*Given entries:*
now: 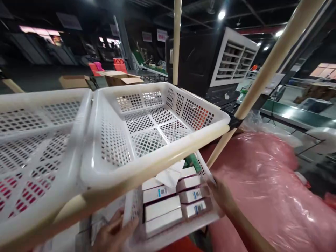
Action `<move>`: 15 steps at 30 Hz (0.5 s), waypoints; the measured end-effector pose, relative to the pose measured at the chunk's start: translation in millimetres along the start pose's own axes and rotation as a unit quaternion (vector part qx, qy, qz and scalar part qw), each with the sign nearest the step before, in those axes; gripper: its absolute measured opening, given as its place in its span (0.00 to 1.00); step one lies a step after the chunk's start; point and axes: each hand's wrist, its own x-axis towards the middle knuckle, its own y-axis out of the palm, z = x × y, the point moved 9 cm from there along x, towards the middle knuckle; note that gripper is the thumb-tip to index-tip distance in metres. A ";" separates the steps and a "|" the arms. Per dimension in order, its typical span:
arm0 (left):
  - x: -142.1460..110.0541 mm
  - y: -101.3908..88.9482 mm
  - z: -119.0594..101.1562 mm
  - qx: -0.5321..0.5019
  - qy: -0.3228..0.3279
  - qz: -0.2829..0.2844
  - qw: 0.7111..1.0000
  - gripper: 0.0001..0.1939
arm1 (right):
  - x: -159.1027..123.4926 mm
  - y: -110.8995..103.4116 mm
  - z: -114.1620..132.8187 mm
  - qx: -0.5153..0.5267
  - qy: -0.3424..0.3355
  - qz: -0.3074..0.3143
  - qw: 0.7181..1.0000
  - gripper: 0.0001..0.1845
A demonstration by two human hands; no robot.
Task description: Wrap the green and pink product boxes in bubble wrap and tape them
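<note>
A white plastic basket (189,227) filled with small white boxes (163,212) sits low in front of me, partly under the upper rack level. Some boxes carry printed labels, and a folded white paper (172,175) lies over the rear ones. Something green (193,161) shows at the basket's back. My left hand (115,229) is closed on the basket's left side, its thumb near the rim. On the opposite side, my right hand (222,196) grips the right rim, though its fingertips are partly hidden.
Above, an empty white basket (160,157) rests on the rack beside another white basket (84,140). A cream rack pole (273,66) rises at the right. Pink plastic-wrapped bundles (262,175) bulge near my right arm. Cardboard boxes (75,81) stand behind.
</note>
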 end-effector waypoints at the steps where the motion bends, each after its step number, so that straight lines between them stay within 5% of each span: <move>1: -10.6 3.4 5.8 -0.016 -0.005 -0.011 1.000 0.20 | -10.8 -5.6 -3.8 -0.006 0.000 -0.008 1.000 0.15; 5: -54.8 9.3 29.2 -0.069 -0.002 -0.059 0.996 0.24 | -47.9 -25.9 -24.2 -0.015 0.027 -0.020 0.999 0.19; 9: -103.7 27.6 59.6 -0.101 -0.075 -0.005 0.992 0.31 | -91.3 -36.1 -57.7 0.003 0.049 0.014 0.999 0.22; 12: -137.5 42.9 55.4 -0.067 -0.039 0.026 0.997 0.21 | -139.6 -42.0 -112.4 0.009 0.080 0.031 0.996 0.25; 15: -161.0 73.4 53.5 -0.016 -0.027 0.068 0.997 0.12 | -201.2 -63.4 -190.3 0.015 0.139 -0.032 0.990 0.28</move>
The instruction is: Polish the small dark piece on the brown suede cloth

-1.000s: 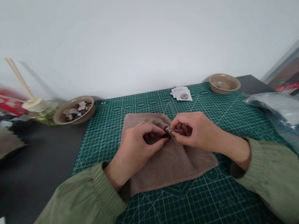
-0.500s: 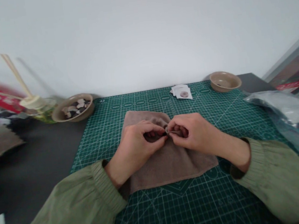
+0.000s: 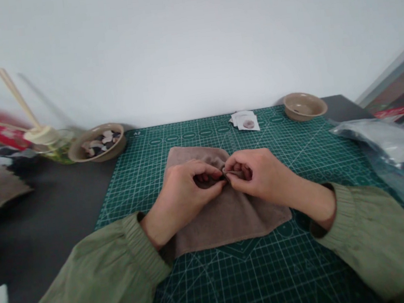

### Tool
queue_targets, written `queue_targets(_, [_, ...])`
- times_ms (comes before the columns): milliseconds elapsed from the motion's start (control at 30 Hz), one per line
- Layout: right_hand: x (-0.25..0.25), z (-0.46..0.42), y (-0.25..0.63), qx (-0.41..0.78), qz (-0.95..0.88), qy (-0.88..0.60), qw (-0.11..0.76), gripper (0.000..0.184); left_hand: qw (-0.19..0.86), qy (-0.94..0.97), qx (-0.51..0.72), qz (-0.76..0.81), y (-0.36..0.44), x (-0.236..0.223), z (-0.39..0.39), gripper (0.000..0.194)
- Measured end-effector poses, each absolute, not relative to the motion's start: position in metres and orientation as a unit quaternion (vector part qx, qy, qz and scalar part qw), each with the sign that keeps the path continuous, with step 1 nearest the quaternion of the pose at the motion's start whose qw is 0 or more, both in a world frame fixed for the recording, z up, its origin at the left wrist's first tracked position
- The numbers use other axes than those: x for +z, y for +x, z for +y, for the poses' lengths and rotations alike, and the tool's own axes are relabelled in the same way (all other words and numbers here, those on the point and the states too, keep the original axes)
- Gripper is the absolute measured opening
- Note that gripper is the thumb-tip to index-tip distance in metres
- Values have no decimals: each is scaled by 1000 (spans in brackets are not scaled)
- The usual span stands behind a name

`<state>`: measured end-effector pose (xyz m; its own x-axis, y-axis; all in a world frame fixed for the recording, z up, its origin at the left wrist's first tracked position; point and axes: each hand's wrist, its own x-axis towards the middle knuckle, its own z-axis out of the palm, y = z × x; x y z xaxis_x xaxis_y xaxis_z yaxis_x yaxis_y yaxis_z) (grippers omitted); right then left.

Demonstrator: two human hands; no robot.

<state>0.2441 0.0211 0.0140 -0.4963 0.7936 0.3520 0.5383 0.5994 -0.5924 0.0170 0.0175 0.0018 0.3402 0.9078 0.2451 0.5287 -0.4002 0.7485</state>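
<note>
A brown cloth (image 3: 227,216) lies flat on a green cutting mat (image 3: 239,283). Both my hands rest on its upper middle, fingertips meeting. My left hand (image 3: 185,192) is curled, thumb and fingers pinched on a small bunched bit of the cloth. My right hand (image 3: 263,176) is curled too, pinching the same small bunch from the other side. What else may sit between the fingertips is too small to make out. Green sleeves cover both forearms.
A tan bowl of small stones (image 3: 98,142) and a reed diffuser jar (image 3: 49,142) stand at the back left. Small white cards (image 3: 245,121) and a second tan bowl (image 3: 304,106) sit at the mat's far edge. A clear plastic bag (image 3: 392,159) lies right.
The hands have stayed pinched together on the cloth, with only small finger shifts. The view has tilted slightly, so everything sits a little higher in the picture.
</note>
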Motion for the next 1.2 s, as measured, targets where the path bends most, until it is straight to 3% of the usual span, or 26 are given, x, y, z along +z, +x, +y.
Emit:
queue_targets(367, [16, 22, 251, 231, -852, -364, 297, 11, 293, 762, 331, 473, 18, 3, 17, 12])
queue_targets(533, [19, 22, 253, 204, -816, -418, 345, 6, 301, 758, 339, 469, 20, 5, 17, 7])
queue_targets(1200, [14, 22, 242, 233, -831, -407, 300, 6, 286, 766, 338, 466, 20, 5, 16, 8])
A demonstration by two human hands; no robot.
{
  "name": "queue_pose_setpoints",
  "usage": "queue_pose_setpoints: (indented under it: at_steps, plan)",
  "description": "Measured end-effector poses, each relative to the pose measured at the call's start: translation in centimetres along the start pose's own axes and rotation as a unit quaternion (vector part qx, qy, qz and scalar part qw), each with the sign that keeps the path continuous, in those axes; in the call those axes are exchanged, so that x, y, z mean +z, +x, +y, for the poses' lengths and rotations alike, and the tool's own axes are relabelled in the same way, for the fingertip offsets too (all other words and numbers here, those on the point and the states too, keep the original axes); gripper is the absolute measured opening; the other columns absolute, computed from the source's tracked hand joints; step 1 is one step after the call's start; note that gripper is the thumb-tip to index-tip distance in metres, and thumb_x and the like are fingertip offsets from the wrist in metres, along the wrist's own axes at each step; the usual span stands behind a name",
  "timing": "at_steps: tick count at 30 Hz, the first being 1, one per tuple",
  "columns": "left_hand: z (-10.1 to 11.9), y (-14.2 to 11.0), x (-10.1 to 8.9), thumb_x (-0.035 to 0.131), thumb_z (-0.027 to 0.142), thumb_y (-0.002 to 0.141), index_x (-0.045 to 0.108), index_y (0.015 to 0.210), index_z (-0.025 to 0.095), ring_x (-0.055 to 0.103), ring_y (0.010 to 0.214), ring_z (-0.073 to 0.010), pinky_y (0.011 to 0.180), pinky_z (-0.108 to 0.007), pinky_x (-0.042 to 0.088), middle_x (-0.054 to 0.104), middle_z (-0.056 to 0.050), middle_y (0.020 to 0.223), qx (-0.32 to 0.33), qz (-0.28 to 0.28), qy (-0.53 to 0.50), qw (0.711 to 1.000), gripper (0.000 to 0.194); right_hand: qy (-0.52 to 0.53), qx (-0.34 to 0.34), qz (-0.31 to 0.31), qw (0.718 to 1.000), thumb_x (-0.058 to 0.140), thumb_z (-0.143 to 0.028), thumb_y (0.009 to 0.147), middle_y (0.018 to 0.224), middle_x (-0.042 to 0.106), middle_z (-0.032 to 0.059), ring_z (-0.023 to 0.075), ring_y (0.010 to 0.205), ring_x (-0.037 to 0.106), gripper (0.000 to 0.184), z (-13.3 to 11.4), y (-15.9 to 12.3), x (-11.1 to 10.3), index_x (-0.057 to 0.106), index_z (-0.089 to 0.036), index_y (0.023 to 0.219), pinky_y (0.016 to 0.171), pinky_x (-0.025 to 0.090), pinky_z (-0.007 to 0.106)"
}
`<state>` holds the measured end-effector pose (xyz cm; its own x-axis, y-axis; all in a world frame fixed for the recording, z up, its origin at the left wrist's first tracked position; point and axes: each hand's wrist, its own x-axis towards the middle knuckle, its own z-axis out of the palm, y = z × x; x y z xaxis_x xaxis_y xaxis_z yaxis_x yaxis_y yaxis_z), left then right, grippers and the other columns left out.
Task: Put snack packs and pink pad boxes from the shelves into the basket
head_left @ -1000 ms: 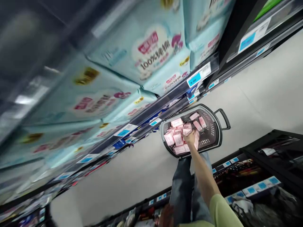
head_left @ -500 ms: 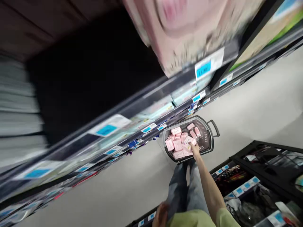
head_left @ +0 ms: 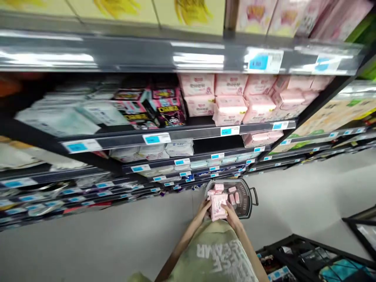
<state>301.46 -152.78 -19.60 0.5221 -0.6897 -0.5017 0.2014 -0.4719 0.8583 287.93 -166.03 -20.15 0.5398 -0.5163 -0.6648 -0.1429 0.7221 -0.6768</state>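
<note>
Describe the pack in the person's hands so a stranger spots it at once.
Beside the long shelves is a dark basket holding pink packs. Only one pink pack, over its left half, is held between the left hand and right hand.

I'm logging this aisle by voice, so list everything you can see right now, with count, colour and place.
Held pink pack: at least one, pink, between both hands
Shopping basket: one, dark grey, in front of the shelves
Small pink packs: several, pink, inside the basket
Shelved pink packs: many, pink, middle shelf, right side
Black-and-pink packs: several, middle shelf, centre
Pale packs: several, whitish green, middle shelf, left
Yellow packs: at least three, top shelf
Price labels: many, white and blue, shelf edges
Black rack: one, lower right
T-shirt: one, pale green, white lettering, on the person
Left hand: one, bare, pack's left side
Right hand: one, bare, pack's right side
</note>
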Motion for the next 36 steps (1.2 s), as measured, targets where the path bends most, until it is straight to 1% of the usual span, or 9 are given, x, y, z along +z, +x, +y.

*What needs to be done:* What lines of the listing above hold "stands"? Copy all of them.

*Answer to the exercise:*
- The usual span stands behind a name
  "description": "Measured end-effector poses, each relative to the pose measured at the call's start: translation in centimetres along the start pose's own axes and rotation as a unit quaternion (vector part qx, qy, qz and scalar part qw), each with the sign that keeps the path continuous, in those axes; in the call those axes are exchanged, so that x, y, z mean +z, +x, +y, for the poses' lengths and rotations alike, and the tool's own axes are relabelled in the same way, for the fingertip offsets too (all other words and numbers here, those on the point and the states too, keep the original axes); gripper is the absolute measured opening; the other columns absolute, computed from the source's tracked hand joints; step 1 is one step after the call's start; note that gripper is the thumb-tip to index-tip distance in metres, and thumb_x and the like are fingertip offsets from the wrist in metres, along the wrist's own axes at each step; the usual span stands behind a name",

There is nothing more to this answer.